Over the past two decades, devices connected to the internet have multiplied in volume and shrunk in size. Almost everyone now carries a tiny supercomputer in their pocket that is comparatively more powerful than the most advanced enterprise systems of the 1980s.
These smartphones, tablets, and laptops have infiltrated the workplace, which has compelled IT departments to adapt to employee preferences for personal devices. However, the Bring your own Device (BYOD) revolution of the past ten years will be nothing compared to the Internet of Things (IoT) revolution of the next ten years.
According to some estimates, there could be as many as 21 billion devices connected to the internet by 2021. That means there will be three “smart” objects for every human being on the planet within the next three years. That number is expected to grow exponentially over the next ten years.
In a world where every motion sensor is connected to every camera and every smartphone in an office building, IT managers and administrators will have to adapt to keep the company’s data secure and keep the end-user experience seamless.
Fortunately, solutions like SD-WAN and AI-enabled cybersecurity tools are already available. Fog or edge computing systems offered by Cisco, Aeris, Camgian, or Flutera could be used to deploy extensive processing power at the edge of the network in a smart router or other gateway device. Solutions offered by Clearblade, VMware/Airwatch, and HPE could help businesses track the return on their investments in IoT infrastructure.
Businesses of all sizes just need to be proactive in adopting and implementing these tools before their workplace is flooded with internet-connected devices.
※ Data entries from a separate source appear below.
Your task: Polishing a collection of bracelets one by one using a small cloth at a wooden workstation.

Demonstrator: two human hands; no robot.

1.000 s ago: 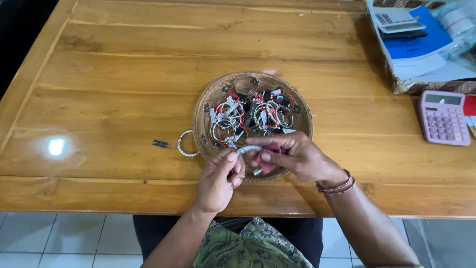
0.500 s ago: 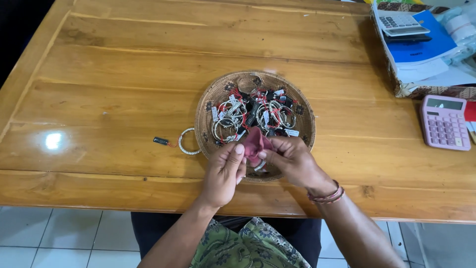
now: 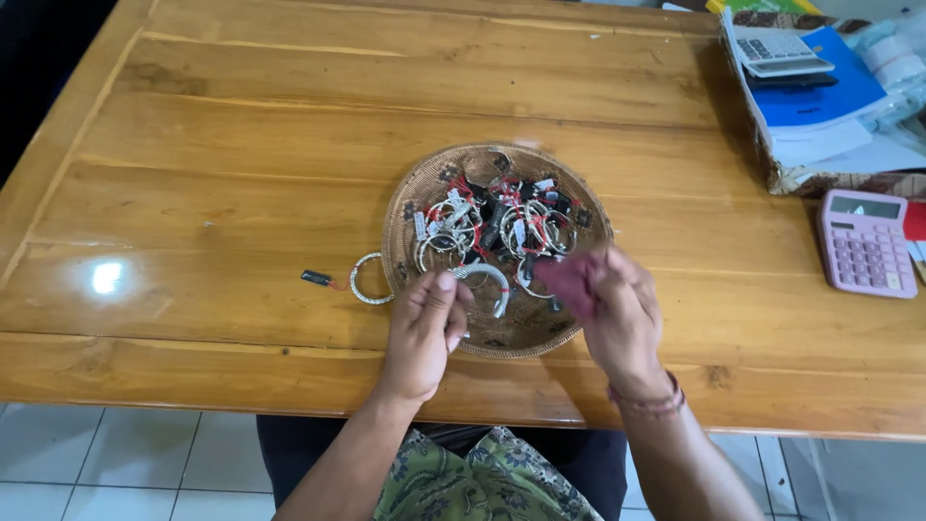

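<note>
Table (image 3: 241, 145): bare wooden planks at the left, a glare spot near 8 o'clock.

Tagged ring (image 3: 369, 280): lies flat on the table at about 9 o'clock of the tray, just beside the rim, its small dark tag (image 3: 315, 278) trailing outward on a red thread.

Left hand (image 3: 422, 333): at 7 o'clock of the tray, fingers curled around one end of an open silver bangle (image 3: 485, 280). The grip is a pinch at the end only; the rest of the bangle arcs free over the tray's near edge.

Tray (image 3: 410, 207): round and woven, centred on the table, heaped with silver rings (image 3: 487, 227) and bangles on red threads with small tags.

Right hand (image 3: 612, 309): at 5 o'clock of the tray, closed on a dark red cloth (image 3: 569, 282) bunched between thumb and fingers, just beside the bangle's free end. Motion blur hides whether cloth and bangle touch.

Far right: a pink calculator (image 3: 865, 243) at 3 o'clock, a box of papers (image 3: 820, 106) at 1 o'clock.

Risks, as judged: the end-only pinch may let the bangle twist or slip under rubbing pressure. Threads in the heap could snag it and drag pieces over the rim. The loose ring sits near the left forearm and could be knocked away.
</note>
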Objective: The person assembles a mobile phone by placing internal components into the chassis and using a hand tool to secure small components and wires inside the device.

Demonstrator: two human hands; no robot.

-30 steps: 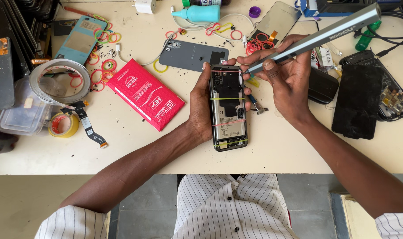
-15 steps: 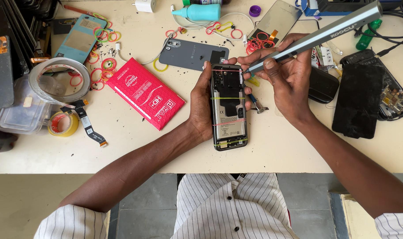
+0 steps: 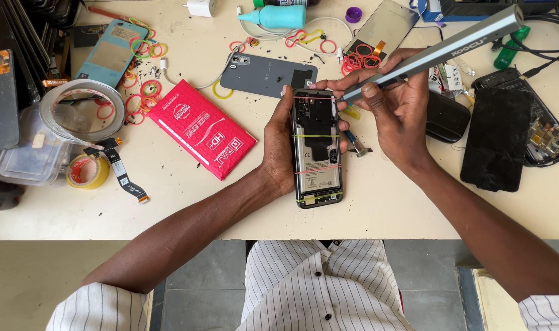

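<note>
Left hand [image 3: 278, 147] grips an opened phone [image 3: 317, 150], rubber bands round it, just above the table [image 3: 169, 202]. Right hand [image 3: 402, 116] is clenched on a grey screwdriver [image 3: 432, 52], tip at the phone's top edge. Red packet [image 3: 201, 129] lies nearby.

The tabletop [image 3: 377, 214] is cream, and at its centre lies a black phone [image 3: 317, 150] crossed by red and yellow bands, with a silver-grey pen tool [image 3: 432, 52] at its 1 o'clock. At the phone's 10 o'clock sit a red packet [image 3: 199, 129] with white print and a grey cover [image 3: 267, 75]; at 9 o'clock is a yellow tape roll [image 3: 87, 171]. A teal bottle [image 3: 273, 16] stands at 12 o'clock, and the shirt [image 3: 316, 288] at 6 o'clock is white with thin dark stripes.
</note>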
Companies will also require a comprehensive data protection strategy to prepare for the IoT revolution. According to Forrester Research senior analyst Paul Miller, companies will need data policies, privacy policies, and security policies to manage the growth of mission-critical IoT systems in the near future. Companies will need to examine every aspect of their IoT requirements before deploying a new system.
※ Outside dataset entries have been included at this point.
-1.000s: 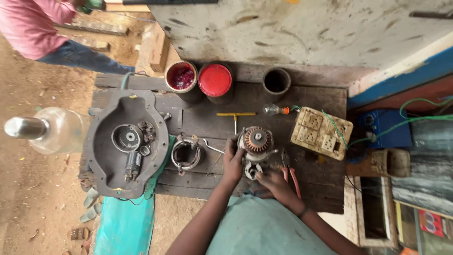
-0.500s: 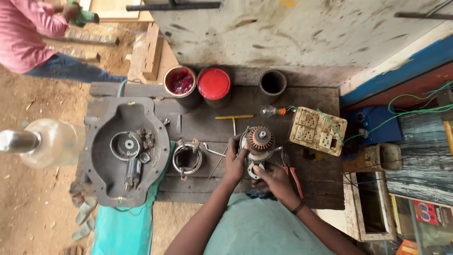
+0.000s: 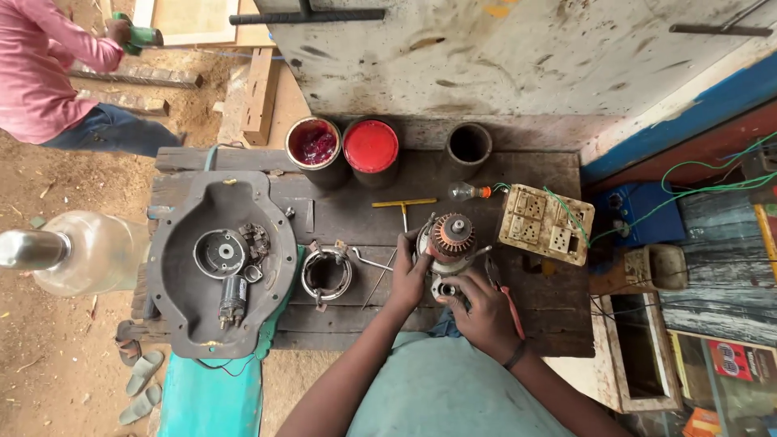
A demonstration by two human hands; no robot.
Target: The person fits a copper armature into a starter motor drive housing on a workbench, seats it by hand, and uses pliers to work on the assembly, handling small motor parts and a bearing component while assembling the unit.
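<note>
- The left hand point(image 3: 410, 275) holds the side of a motor armature point(image 3: 447, 243), its fingers curled around the body.
- The right hand point(image 3: 479, 311) pinches a small metal bearing piece point(image 3: 447, 288) just below the armature.
- The armature stands upright near the front of the wooden table point(image 3: 364, 218).
- A round metal ring point(image 3: 326, 273) lies to the left, a switch board point(image 3: 545, 224) to the right.
</note>
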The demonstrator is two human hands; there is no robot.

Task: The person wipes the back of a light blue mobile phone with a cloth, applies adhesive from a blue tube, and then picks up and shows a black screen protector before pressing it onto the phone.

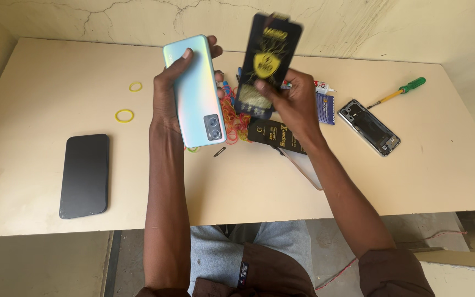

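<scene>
My left hand [167, 93] grips a pale blue-green smartphone [196, 91], held above the table with its back and camera block facing me. My right hand [292, 102] holds up a black flat packet with yellow print [266, 60], slightly blurred, just to the right of the phone. Under both hands lies a heap of coloured rubber bands [236, 118] and another black packet [273, 137].
A black phone [84, 175] lies face down at the left of the beige table [39, 88]. Two yellow rubber bands [125, 115] lie near it. At the right are an opened phone frame [369, 127], a green-handled screwdriver [405, 89], a glue tube [322, 86] and a small blue packet [325, 108].
</scene>
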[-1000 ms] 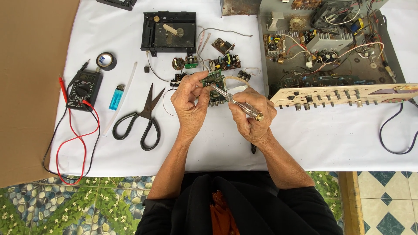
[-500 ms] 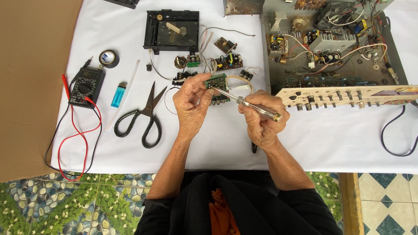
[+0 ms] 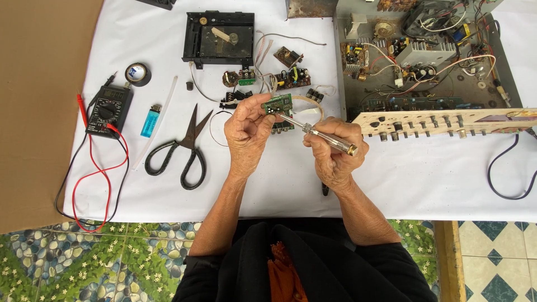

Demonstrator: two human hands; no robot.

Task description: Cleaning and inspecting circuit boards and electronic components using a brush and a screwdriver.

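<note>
Since 1 second ago, both hands have shifted slightly. Small green circuit board [image 3: 277, 103] sits pinched in left hand [image 3: 249, 131] fingertips; right hand [image 3: 333, 151] grips screwdriver [image 3: 319, 134], tip touching board, above white tablecloth [image 3: 279, 184], scissors [image 3: 184, 148] lying left.

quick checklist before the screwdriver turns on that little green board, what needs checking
1. Board held firmly: left hand pinches the small green circuit board at its edge. Ok.
2. Tool grip: right hand wraps the clear-handled screwdriver. Ok.
3. Tip seated in a screw: the tip meets the board, but it is too small to judge. Cannot tell.
4. Board supported: held in the air above the white cloth, not resting. Not ok.
5. Attached wires slack: pale leads loop loosely behind. Ok.
</note>
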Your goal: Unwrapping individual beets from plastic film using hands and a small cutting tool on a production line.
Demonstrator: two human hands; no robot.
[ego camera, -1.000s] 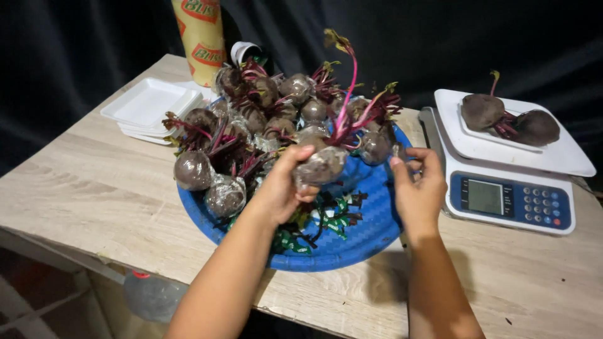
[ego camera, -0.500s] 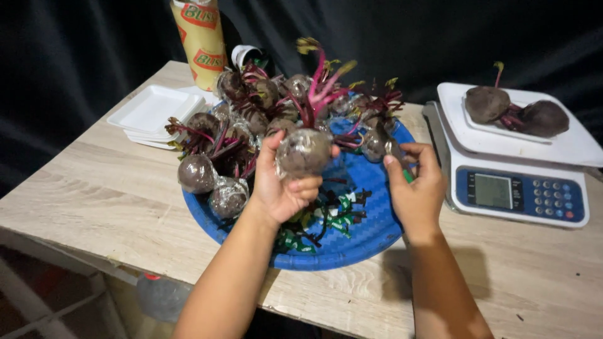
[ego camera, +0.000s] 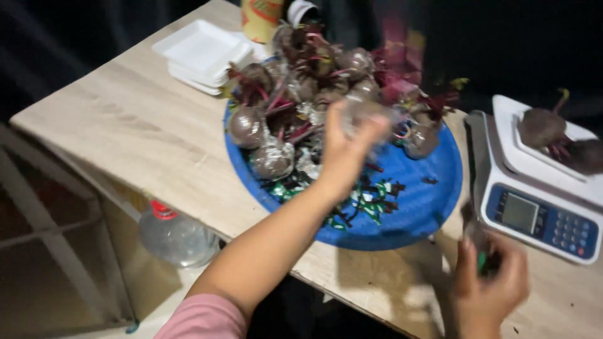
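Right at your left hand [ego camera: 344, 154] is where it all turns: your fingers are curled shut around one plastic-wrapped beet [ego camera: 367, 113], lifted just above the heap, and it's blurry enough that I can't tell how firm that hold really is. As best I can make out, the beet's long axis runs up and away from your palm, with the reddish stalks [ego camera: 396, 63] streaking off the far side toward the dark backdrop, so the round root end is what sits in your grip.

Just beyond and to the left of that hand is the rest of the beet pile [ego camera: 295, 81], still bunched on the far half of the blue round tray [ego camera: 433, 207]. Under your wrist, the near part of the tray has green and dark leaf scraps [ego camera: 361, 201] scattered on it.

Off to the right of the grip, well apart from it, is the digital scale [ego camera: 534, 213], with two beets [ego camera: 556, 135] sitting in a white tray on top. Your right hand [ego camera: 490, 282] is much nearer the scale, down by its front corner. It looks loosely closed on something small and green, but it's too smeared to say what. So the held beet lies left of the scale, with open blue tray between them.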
For example, a new IoT program to boost efficiency in the workplace by integrating facial recognition into the company’s surveillance system will need air-tight policies on what data is collected, who it can be accessed by, how long the data is stored, where the data is stored, and what aspects of an employee’s personal privacy are off-limits to the company.
Business leaders may also have to consider the privacy implications of third-party software and hardware they adopt. If a technology giants offers a new sensor system for the office, should the tech company have the right to retain, use or even sell the data to others?
The exponential rise in the number of smart devices will eventually have an impact on enterprises. Business leaders and IT professionals need to consider the technical, logistical, and legal implications of this revolution before it’s too late.